EXERCISE >> Your task is to repeat the lines below exactly, excluding any pictures they contain.

SOURCE DATA >>

-.-.-

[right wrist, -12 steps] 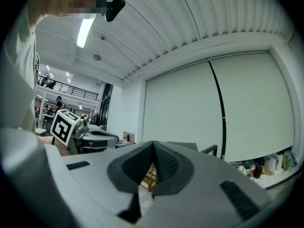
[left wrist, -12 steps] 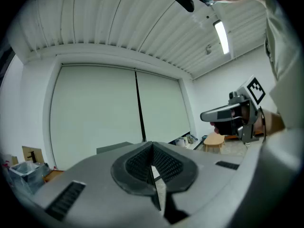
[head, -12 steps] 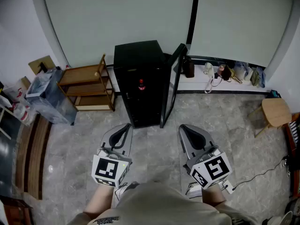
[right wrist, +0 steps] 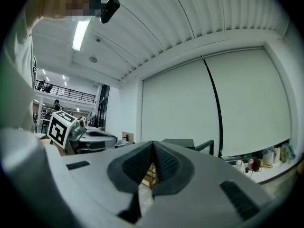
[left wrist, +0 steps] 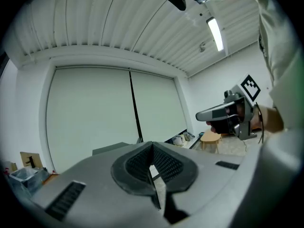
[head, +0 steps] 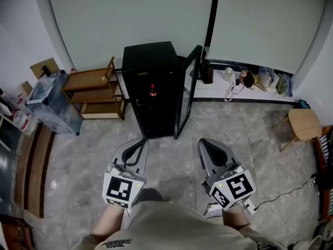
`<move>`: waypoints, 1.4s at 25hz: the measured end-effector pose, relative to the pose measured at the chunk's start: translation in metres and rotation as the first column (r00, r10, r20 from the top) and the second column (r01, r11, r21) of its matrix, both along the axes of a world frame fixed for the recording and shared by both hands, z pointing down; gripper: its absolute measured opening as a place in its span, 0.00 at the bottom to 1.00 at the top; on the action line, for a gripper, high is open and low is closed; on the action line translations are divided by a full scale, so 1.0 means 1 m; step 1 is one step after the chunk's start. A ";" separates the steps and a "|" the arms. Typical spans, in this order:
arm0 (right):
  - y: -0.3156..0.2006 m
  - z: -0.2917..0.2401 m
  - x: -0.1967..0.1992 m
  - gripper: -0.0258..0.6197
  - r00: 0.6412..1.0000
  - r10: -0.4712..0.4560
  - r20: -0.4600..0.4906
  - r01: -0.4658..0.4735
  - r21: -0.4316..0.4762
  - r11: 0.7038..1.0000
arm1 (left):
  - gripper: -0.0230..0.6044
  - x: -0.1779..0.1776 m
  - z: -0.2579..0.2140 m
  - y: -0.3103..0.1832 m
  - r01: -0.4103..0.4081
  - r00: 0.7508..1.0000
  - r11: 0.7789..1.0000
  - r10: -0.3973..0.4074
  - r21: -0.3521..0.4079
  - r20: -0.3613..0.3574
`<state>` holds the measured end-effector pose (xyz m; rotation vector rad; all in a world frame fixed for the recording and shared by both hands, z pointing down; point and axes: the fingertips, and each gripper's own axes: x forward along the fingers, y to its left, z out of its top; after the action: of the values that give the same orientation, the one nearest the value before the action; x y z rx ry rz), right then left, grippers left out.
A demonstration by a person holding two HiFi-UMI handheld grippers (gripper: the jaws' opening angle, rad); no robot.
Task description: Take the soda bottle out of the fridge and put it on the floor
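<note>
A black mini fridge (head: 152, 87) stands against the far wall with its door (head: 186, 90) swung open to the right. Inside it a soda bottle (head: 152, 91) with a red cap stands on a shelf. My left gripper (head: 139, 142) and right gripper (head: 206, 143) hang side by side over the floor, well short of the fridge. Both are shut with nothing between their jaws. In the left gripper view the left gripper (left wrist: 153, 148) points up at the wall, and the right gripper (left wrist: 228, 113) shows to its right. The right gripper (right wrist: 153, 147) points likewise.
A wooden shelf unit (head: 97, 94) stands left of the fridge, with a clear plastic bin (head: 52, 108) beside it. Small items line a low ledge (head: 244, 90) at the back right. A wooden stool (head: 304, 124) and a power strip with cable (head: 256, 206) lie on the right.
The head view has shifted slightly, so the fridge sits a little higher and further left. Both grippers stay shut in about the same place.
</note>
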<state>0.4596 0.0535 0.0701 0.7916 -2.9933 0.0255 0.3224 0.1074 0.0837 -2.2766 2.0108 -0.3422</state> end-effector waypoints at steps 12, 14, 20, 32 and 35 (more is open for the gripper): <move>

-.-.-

RESULT OF THIS EXERCISE >>
[right wrist, -12 steps] 
[left wrist, -12 steps] 
[head, -12 steps] 
[right wrist, +0 steps] 
[left wrist, +0 steps] 
[head, +0 steps] 
`<move>`: waypoints, 1.4s at 25hz: the measured end-effector pose, relative to the pose measured at the chunk's start: translation in metres and rotation as the first column (r00, r10, r20 from the top) and the second column (r01, r11, r21) of its matrix, both along the axes of a world frame fixed for the recording and shared by both hands, z pointing down; gripper: its absolute measured opening as a place in its span, 0.00 at the bottom to 1.00 at the top; on the action line, for a gripper, high is open and low is closed; on the action line translations are divided by a full scale, so 1.0 means 1 m; step 1 is one step after the chunk's start. A ";" separates the steps and a "|" the arms. Typical spans, in this order:
arm0 (right):
  - y: -0.3156..0.2006 m
  - z: -0.2917..0.2401 m
  - x: -0.1967..0.1992 m
  - gripper: -0.0258..0.6197
  - r00: 0.6412..1.0000
  - r10: -0.4712..0.4560
  - r20: -0.4600..0.4906
  - r01: -0.4658..0.4735
  - r21: -0.4316..0.4762
  - r11: 0.7038..1.0000
arm1 (left):
  - gripper: -0.0230..0.6044
  - x: -0.1779..0.1776 m
  - z: -0.2579..0.2140 m
  - y: -0.3103..0.1832 m
  - r01: -0.4103..0.4081
  - r00: 0.7508..1.0000
  - r11: 0.7789..1.0000
  - r10: -0.3973..0.4074
  - r21: -0.3521..0.4079
  - r20: -0.3613..0.3574
`<state>` holds the measured end-effector pose (xyz m; rotation vector rad; all in a world frame fixed for the recording and shared by both hands, z pointing down; point and axes: the fingertips, and each gripper's own axes: x forward along the fingers, y to its left, z out of its top; after the action: of the values that give the same orientation, the one nearest the value before the action; x y z rx ry rz), right then left, grippers left out.
A demonstration by a person holding two HiFi-UMI handheld grippers (gripper: the jaws' opening angle, rad); no robot.
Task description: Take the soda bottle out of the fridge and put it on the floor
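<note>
A black mini fridge (head: 152, 87) stands against the far wall with its door (head: 186, 90) swung open to the right. Inside it a soda bottle (head: 152, 91) with a red cap stands on a shelf. My left gripper (head: 139, 142) and right gripper (head: 206, 143) hang side by side over the floor, well short of the fridge. Both are shut with nothing between their jaws. In the left gripper view the left gripper (left wrist: 153, 148) points up at the wall, and the right gripper (left wrist: 228, 113) shows to its right. The right gripper (right wrist: 153, 147) points likewise.
A wooden shelf unit (head: 97, 94) stands left of the fridge, with a clear plastic bin (head: 52, 108) beside it. Small items line a low ledge (head: 244, 90) at the back right. A wooden stool (head: 304, 124) and a power strip with cable (head: 256, 206) lie on the right.
The head view has shifted slightly, so the fridge sits a little higher and further left. Both grippers stay shut in about the same place.
</note>
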<state>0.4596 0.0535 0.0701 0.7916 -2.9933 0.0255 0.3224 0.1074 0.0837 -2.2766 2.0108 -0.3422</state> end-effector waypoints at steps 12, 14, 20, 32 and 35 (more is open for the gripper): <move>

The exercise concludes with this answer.